Parmi les devises des marchés développés, nous apprécions le dollar canadien et la couronne suédoise. La monnaie canadienne devrait bénéficier de la croissance américaine et n’est pas trop dépendante de la volatilité des prix des matières premières. Nous privilégions également la couronne suédoise, car l’économie suédoise s’est redressée et les pressions inflationnistes devraient s’y traduire par un resserrement de la politique monétaire. En revanche, nous sommes prudents vis-à-vis du dollar australien, car le marché du travail local affiche des capacités excédentaires, limitant le risque de pressions salariales (graphique 4). 

 

Attentes divergentes vis-à-vis des monnaies des marchés émergents

Sur les marchés émergents, les restrictions imposées au tourisme chinois à l’étranger et la demande toujours forte pour la dette chinoise permettront à la balance des paiements du pays de rester solide au premier semestre 2022, permettant au dollar-yuan de se maintenir dans sa fourchette actuelle. Cependant, à mesure que l’activité économique se normalisera, nous pourrions constater une certaine faiblesse au second semestre. Nous privilégions le peso mexicain, car le Mexique poursuivra probablement ses politiques monétaire et budgétaire relativement conservatrices tant que les échanges avec les Etats-Unis resteront soutenus. 

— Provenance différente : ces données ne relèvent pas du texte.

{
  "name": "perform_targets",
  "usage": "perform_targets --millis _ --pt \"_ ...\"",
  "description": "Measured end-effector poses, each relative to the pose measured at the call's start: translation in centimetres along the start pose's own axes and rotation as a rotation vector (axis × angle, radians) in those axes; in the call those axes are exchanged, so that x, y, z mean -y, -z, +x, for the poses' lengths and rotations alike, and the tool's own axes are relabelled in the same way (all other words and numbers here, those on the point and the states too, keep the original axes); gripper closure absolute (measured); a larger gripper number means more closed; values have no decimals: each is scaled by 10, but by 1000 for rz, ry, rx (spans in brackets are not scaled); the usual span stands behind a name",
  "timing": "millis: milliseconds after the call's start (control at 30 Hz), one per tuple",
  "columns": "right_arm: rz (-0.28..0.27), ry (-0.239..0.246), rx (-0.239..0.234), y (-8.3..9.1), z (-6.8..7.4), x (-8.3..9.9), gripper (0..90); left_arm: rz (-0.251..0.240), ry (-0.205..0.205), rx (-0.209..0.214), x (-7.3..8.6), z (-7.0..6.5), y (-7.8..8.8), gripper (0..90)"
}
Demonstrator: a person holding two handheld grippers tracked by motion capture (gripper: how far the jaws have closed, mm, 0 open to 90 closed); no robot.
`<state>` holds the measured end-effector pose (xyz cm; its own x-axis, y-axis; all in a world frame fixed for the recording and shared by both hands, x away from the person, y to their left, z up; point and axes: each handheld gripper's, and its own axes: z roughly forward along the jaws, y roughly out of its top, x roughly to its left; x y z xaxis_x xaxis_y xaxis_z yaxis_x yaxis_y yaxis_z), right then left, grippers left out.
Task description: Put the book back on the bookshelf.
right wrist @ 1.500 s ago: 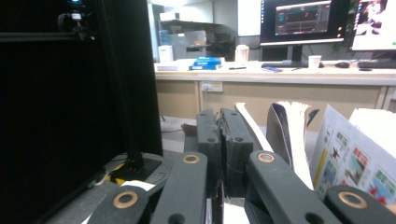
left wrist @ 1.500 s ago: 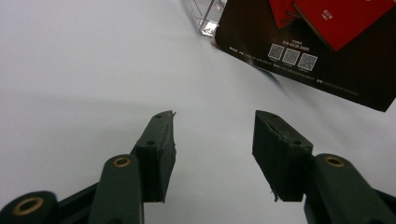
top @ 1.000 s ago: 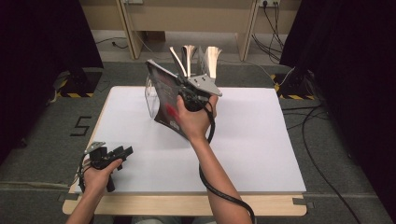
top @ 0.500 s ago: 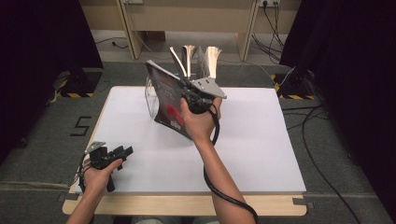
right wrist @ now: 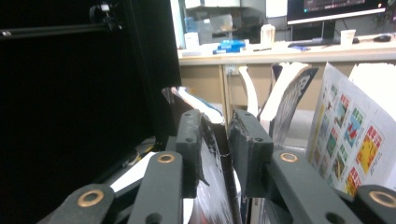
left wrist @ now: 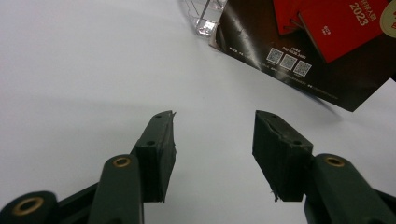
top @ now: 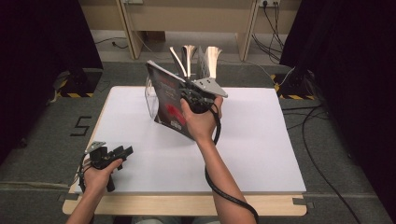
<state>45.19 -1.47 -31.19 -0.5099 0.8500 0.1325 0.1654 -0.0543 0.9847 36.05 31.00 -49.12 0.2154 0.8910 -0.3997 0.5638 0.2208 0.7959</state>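
The booklet (top: 170, 105) stands in the clear stand (top: 152, 100) on the table (top: 261, 154).

in the high view the person's right hand (top: 200, 122) covers the lower right corner of the dark booklet (top: 169, 103), and the clear stand (top: 150, 100) behind it is mostly hidden. the left gripper view cuts off the booklet's top and right side, its small print too fine to read. the person's forearms run off the bottom edge
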Motion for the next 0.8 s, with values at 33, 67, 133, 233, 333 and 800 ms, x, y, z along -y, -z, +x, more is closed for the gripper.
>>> perform_targets --millis 33,67,133,233,333,800 --pt "11 -5 3 -1 -1 1 726 -1 -2 0 0 0 0 479" --pt "19 -4 4 -2 -2 2 729 -2 -6 1 0 0 0 478" --pt "34 -1 4 -3 -3 5 731 -4 -13 -1 -1 -1 1 477" --pt "41 6 5 0 -5 10 723 -9 -30 -3 -2 -3 1 471" --pt "51 20 9 3 -6 14 712 -17 -51 -5 -4 -6 1 467" --pt "111 54 57 6 -8 15 867 -30 -151 -25 -6 -20 1 398"
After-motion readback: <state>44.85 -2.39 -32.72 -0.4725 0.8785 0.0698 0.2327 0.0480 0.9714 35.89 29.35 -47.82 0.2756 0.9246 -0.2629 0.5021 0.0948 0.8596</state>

Nous apprécions aussi le shekel israélien: les exportations israéliennes sont étroitement liées à la révolution des technologies de l’information et le pays bénéficie d’une solide réserve d’investissements directs étrangers et d’une balance extérieure élevée. Grâce à une économie solide et une bonne gestion du COVID, la Banque d’Israël pourra durcir le ton et réduire ses interventions sur le marché des changes. 

En revanche, nous restons prudents vis-à-vis du real brésilien et du rand sud-africain. En effet, la dette publique continuera probablement à augmenter au Brésil et en Afrique du Sud. Outre le poids des dépenses liées au COVID, ces deux pays devraient enregistrer une croissance inférieure au coût réel du service de leur dette. Leur dette devrait donc encore augmenter en pourcentage du PIB. Nos modèles BEER, qui considèrent la dette publique comme un facteur important de l’évolution historique de ces monnaies, signalent une nouvelle dépréciation de ces deux monnaies.

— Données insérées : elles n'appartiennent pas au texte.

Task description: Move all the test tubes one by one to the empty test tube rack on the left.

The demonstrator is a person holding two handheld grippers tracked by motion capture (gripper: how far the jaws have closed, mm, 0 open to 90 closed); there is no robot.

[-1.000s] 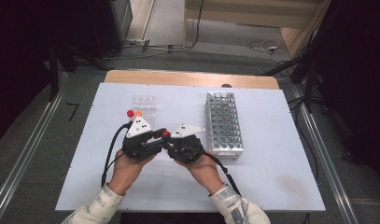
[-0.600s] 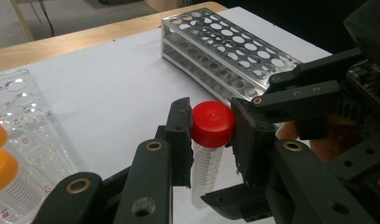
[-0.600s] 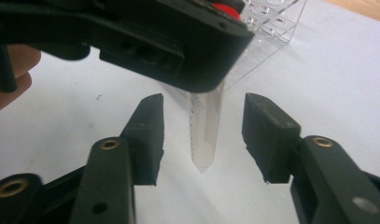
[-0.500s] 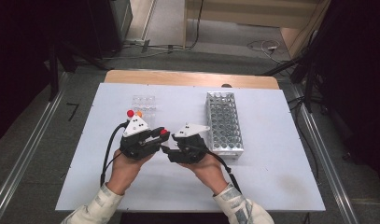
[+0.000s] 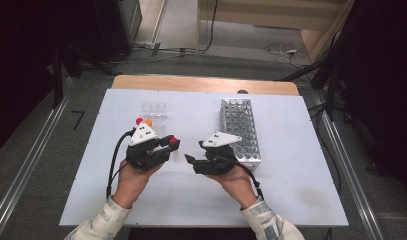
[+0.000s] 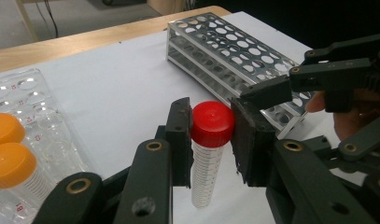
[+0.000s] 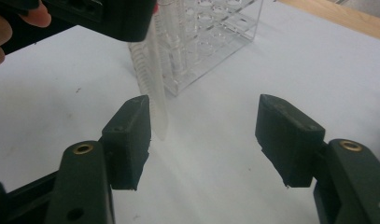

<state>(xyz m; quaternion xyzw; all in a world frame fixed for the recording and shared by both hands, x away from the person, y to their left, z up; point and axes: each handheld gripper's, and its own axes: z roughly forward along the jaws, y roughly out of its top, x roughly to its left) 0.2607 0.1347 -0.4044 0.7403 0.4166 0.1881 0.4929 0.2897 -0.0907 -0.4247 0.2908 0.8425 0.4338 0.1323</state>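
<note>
Near the counter's [image 5: 291, 200] middle, the left gripper [image 6: 208, 135] clamps a red-capped tube [image 6: 207, 149] upright by its cap; the right gripper [image 7: 204, 135] waits wide-jawed beside it. Farther right, the metal rack [image 5: 239, 131] looks empty, so racking apparently remains.

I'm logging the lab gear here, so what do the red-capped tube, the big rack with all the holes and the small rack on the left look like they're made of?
Red-capped tube: clear plastic by the look, printed graduations, glossy red cap, held in the left gripper.
Big rack: probably metal, with a silvery, reflective finish and punched round holes.
Small rack: transparent, likely acrylic; the table shows through it.
</note>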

Point de vue sur les cryptomonnaies

Nous ne pouvions pas conclure cet article sans évoquer les cryptomonnaies, qui ont bénéficié d’une liquidité abondante, de taux bas et d’une forte propension au risque ces dernières années. La normalisation imminente de la politique monétaire par la Fed, impliquant un arrêt des achats d’actifs et un cycle de hausses des taux d’intérêt, mettra à l’épreuve la résilience des cryptomonnaies.

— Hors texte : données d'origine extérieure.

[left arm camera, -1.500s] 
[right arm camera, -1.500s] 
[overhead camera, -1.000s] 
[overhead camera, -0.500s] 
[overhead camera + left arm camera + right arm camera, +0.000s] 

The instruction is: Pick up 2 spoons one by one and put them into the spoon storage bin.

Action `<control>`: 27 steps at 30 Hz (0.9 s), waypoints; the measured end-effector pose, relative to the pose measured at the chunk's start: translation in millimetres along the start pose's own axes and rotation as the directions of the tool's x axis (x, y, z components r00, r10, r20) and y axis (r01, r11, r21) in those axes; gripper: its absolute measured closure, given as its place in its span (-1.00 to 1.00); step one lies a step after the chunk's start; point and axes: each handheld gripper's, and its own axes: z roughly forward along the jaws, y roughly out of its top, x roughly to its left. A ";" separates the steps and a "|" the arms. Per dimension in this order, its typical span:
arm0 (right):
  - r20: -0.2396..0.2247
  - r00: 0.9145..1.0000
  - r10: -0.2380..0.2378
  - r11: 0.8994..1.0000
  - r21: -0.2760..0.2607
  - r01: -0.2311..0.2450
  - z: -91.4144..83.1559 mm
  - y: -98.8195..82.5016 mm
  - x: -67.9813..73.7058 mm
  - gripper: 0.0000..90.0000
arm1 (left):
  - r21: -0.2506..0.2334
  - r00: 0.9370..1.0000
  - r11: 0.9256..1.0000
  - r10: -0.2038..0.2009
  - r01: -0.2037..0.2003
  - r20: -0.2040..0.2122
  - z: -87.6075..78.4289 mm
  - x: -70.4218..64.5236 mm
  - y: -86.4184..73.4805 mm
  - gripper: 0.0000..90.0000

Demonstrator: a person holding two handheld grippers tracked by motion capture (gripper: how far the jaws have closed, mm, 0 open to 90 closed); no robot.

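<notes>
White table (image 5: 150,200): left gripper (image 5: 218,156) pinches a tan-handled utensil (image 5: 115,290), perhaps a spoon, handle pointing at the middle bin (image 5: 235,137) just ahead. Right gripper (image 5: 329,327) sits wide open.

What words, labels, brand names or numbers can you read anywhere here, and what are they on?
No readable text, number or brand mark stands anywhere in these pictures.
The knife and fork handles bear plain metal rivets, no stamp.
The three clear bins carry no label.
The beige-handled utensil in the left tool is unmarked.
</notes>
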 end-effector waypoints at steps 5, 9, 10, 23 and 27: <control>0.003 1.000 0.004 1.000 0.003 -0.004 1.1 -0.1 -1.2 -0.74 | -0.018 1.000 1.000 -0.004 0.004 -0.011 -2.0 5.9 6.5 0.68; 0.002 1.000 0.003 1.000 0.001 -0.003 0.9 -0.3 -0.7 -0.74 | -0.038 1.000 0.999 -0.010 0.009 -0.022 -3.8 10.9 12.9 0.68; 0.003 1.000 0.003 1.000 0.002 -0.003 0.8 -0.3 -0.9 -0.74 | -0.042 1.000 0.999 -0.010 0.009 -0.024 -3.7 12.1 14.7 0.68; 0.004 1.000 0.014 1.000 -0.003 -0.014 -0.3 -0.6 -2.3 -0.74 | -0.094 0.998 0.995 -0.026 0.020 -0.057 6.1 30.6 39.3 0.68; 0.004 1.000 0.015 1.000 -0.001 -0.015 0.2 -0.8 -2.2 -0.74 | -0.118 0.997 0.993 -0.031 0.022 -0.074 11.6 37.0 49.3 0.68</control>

Nous pensons que les cryptomonnaies sont trop volatiles pour perturber les paiements de manière crédible. Par conséquent, nous ne les traitons pas comme une monnaie. Ce point de vue est étayé par l’hypothèse que les gouvernements prendront des mesures réglementaires pour empêcher les cryptomonnaies de concurrencer les monnaies nationales. 

Les cryptomonnaies devraient être soumises aux mêmes logiques de risque et de rendement que les autres classes d’actifs. Si l’on prend l’exemple du bitcoin, et en supposant un seuil de ratio de Sharpe de 0,5 avec une volatilité annualisée à long terme d’environ 80%, il faudrait qu’un bitcoin rapporte 40% par an pour être attractif. En d’autres termes, un bitcoin devrait valoir plus de 1,1 million de dollars d’ici 2031 pour constituer un investissement rentable. 

Ce marché étant en constante évolution, nous pensons que les investisseurs en cryptomonnaies ne sont pas suffisamment rémunérés pour les risques élevés auxquels ils sont exposés.